> Task brief
Reproduce the records word for word, with nothing left out.

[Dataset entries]
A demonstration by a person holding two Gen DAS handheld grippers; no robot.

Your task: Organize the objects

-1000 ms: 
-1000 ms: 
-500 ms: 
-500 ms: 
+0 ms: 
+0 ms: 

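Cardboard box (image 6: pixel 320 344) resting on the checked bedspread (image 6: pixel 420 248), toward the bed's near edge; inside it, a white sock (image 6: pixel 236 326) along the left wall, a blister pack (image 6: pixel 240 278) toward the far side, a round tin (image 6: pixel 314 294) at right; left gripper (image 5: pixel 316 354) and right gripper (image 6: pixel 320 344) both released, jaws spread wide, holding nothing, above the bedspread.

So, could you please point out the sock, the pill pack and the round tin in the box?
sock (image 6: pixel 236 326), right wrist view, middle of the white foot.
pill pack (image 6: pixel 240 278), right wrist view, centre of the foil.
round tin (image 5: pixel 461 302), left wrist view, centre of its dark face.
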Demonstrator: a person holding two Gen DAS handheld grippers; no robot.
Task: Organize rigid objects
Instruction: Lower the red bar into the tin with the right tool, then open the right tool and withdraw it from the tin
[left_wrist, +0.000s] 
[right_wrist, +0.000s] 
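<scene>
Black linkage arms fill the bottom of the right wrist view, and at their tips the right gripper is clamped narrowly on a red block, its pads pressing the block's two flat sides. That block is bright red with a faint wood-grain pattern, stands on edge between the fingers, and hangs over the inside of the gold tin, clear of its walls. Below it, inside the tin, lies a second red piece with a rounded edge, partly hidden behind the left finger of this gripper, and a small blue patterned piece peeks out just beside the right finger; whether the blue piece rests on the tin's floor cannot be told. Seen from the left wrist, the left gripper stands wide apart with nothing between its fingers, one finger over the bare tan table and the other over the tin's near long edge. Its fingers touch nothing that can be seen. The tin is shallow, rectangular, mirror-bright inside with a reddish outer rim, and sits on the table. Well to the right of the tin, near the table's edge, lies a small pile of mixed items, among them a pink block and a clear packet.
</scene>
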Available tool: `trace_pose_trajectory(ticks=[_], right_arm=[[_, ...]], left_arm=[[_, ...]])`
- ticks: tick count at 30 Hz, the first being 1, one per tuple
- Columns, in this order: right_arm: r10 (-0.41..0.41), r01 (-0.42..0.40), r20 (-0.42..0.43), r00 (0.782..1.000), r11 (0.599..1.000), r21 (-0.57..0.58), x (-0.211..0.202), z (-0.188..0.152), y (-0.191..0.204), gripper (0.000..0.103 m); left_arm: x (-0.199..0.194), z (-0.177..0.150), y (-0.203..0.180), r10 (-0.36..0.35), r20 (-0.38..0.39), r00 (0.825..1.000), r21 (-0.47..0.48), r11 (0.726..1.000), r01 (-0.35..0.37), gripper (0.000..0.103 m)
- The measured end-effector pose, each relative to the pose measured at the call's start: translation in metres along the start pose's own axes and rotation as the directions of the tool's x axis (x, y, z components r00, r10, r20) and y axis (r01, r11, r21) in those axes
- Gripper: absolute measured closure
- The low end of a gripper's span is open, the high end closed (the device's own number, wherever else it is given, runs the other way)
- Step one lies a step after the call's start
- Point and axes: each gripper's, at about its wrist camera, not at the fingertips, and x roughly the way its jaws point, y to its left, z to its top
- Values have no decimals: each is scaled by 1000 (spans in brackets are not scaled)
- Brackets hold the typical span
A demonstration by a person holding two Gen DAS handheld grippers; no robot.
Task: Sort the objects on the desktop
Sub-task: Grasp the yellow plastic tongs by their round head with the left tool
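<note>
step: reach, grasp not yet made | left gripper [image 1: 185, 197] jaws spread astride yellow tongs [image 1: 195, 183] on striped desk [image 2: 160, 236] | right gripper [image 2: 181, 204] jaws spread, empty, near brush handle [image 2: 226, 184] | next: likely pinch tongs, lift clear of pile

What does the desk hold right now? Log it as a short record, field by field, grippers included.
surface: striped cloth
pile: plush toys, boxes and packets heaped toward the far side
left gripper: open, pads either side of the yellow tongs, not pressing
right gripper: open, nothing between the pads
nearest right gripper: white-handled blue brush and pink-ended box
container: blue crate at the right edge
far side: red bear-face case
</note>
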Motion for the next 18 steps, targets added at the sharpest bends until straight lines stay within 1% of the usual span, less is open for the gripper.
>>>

> Exercise result
A demonstration by a person holding two Gen DAS handheld grippers; no robot.

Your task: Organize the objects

-1000 ms: 
-1000 ms: 
-500 ms: 
-500 ms: 
+0 ms: 
+0 ms: 

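Cardboard box (image 6: pixel 320 344) resting on the checked bedspread (image 6: pixel 420 248), toward the bed's near edge; inside it, a white sock (image 6: pixel 236 326) along the left wall, a blister pack (image 6: pixel 240 278) toward the far side, a round tin (image 6: pixel 314 294) at right; left gripper (image 5: pixel 316 354) and right gripper (image 6: pixel 320 344) both released, jaws spread wide, holding nothing, above the bedspread.

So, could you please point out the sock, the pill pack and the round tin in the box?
sock (image 6: pixel 236 326), right wrist view, middle of the white foot.
pill pack (image 6: pixel 240 278), right wrist view, centre of the foil.
round tin (image 5: pixel 461 302), left wrist view, centre of its dark face.
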Demonstrator: a person holding two Gen DAS handheld grippers; no robot.
Task: Organize rigid objects
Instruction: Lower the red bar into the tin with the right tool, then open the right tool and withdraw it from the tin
[left_wrist, +0.000s] 
[right_wrist, +0.000s] 
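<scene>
Black linkage arms fill the bottom of the right wrist view, and at their tips the right gripper is clamped narrowly on a red block, its pads pressing the block's two flat sides. That block is bright red with a faint wood-grain pattern, stands on edge between the fingers, and hangs over the inside of the gold tin, clear of its walls. Below it, inside the tin, lies a second red piece with a rounded edge, partly hidden behind the left finger of this gripper, and a small blue patterned piece peeks out just beside the right finger; whether the blue piece rests on the tin's floor cannot be told. Seen from the left wrist, the left gripper stands wide apart with nothing between its fingers, one finger over the bare tan table and the other over the tin's near long edge. Its fingers touch nothing that can be seen. The tin is shallow, rectangular, mirror-bright inside with a reddish outer rim, and sits on the table. Well to the right of the tin, near the table's edge, lies a small pile of mixed items, among them a pink block and a clear packet.
</scene>
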Available tool: `trace_pose_trajectory(ticks=[_], right_arm=[[_, ...]], left_arm=[[_, ...]])`
- ticks: tick count at 30 Hz, the first being 1, one per tuple
- Columns, in this order: right_arm: r10 (-0.41..0.41), r01 (-0.42..0.40), r20 (-0.42..0.43), r00 (0.782..1.000), r11 (0.599..1.000), r21 (-0.57..0.58), x (-0.211..0.202), z (-0.188..0.152), y (-0.191..0.204), gripper (0.000..0.103 m); left_arm: x (-0.199..0.194), z (-0.177..0.150), y (-0.203..0.180), r10 (-0.36..0.35), r20 (-0.38..0.39), r00 (0.825..1.000), r21 (-0.47..0.48), r11 (0.726..1.000), r01 (-0.35..0.37), gripper (0.000..0.103 m)
- The measured end-effector pose, each relative to the pose measured at the call's start: translation in metres along the start pose's own axes and rotation as the directions of the tool's x axis (x, y, z components r00, r10, r20) and y axis (r01, r11, r21) in those axes
- Gripper: absolute measured closure
- The low end of a gripper's span is open, the high end closed (the device's own number, wherever else it is given, runs the other way)
- Step one lies a step after the call's start
- Point and axes: each gripper's, at about its wrist camera, not at the fingertips, and x roughly the way its jaws point, y to its left, z to its top
- Values have no decimals: each is scaled by 1000 (spans in brackets are not scaled)
- Brackets hold the typical span
A demonstration by a person holding two Gen DAS handheld grippers; no robot.
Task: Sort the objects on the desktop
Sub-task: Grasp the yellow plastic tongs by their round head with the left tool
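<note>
step: reach, grasp not yet made | left gripper [image 1: 185, 197] jaws spread astride yellow tongs [image 1: 195, 183] on striped desk [image 2: 160, 236] | right gripper [image 2: 181, 204] jaws spread, empty, near brush handle [image 2: 226, 184] | next: likely pinch tongs, lift clear of pile

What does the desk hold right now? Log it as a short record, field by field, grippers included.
surface: striped cloth
pile: plush toys, boxes and packets heaped toward the far side
left gripper: open, pads either side of the yellow tongs, not pressing
right gripper: open, nothing between the pads
nearest right gripper: white-handled blue brush and pink-ended box
container: blue crate at the right edge
far side: red bear-face case
</note>
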Motion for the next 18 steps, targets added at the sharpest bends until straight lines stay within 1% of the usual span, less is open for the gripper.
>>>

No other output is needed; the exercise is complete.